“Got no daughter.”
Again the woman moved to close the door, then hesitated, vertical lines creasing the bone-tight flesh on her forehead.
“Who are you?”
I dug a card from my purse and held it to the glass. She read the card then looked up, eyes filled with thoughts that had nothing to do with me.
“Medical examiner?” she said.
“Yes, ma’am.” Keep it simple.
The aluminum grillwork rattled when she pushed open the door. Cold seeped outward, like air from a recently unlocked tomb.
Wordlessly the woman led me to the kitchen and gestured toward a small table with antique green legs and a simulated wood top. The trailer’s interior smelled of mothballs, pine disinfectant, and old cigarette smoke.
“Coffee?” she asked as I seated myself.
“Yes, please.” The thermostat must have been set at fifty-eight. Goose bumps were forming on my neck and arms.
The woman took two mugs from an overhead cabinet and filled them from a coffeemaker on the counter.
“It is Mrs. Cobb, isn’t it?”
“It is.” Mrs. Cobb set the mugs on the simulated wood. “Milk?”
“No, thank you.”
Sliding a pack of Kools from the top of the refrigerator, Mrs. Cobb took the chair opposite mine. Her skin looked waxy and gray. A growth protruded from a comma below her left eyelid, looking like a barnacle on the side of a pier.
“Got a light?”
I dug matches from my purse, struck one, and held it to her cigarette.
“Can’t ever find the darned things when I need them.”
She inhaled deeply, exhaled, flicked a finger at the matches.
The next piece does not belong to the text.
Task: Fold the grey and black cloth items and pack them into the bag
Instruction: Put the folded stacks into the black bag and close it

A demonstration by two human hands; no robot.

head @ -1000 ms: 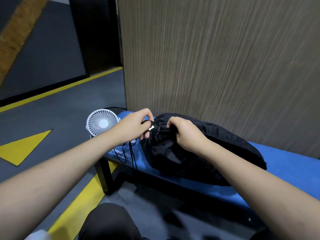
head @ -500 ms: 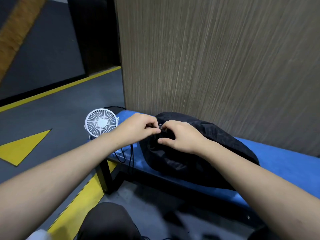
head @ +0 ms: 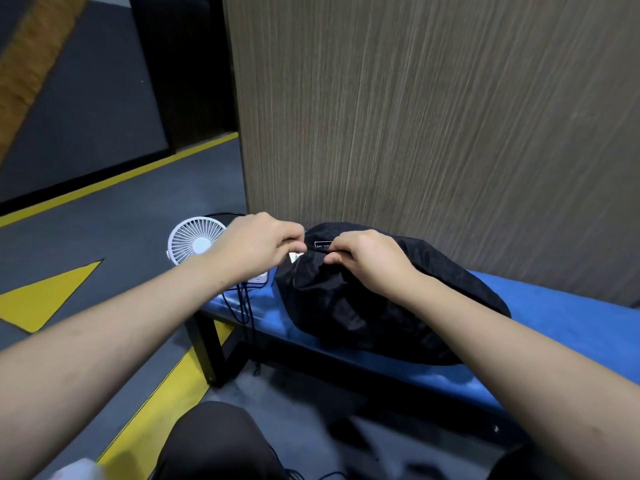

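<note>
A full black drawstring bag (head: 381, 299) lies on the blue bench (head: 571, 327), its gathered mouth pointing left. My left hand (head: 258, 245) pinches the bag's cord and a small white toggle at the mouth. My right hand (head: 363, 258) grips the bunched black fabric of the mouth, thumb and fingers curled on it. Thin black cords (head: 244, 306) hang from the mouth over the bench's left end. The grey and black cloth items are not visible; the bag's inside is hidden.
A small white desk fan (head: 194, 239) stands on the bench's left end, behind my left wrist. A wood-grain wall panel (head: 433, 116) rises right behind the bench. Grey floor with yellow markings (head: 45, 299) lies to the left. My dark-trousered knee (head: 214, 441) is below.
Both hands stay at the bag's mouth. My right hand's fingers have curled back into a pinch on the gathered fabric, and my left hand keeps its hold on the cord.
</note>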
“Put those away. I don’t want to be smoking too many.” She snorted a laugh. “Bad for my health.”
I shoved the matches into my jeans pocket.
“You want to talk about my child.”
“Yes, ma’am.”
Mrs. Cobb fished a Kleenex from a sweater pocket, blew her nose, then took another drag.
“My husband’s dead two years come November.”
“I’m sorry for your loss.”
“He was a good, Christian man. Headstrong, but a good man.”
“I’m sure you miss him.”
“Lord knows I do.”
A cuckoo popped from its clock above the sink and sounded the hour. We both listened. Ten chirps.
“He gave me that clock for our twenty-fifth wedding anniversary.”
“It must be very dear to you.”
“Fool thing’s kept working all these years.”
Mrs. Cobb drew on her Kool, eyes fixed on a point midway between us. On a point years past. Then her chin cocked up as a sudden thought struck her.
Her gaze shifted to me.
“You find my child?”
“We might have.”
Smoke curled from her cigarette and floated across her face.
“Dead?”
“It’s a possibility, Mrs. Cobb. The ID is complicated.”
She brought the cigarette to her lips, inhaled, exhaled through her nose. Then she flicked the ash and rotated the burning tip on a small metal saucer until the fire went out.
“I’ll be joining Charlie Senior shortly. I believe it’s time to set a few things right.”
She rose from her chair and shuffled toward the back of the trailer, slippers swishing on the indoor-outdoor carpet. I heard rustling, what sounded like a door.
Minutes cuckooed by. Hours. A decade.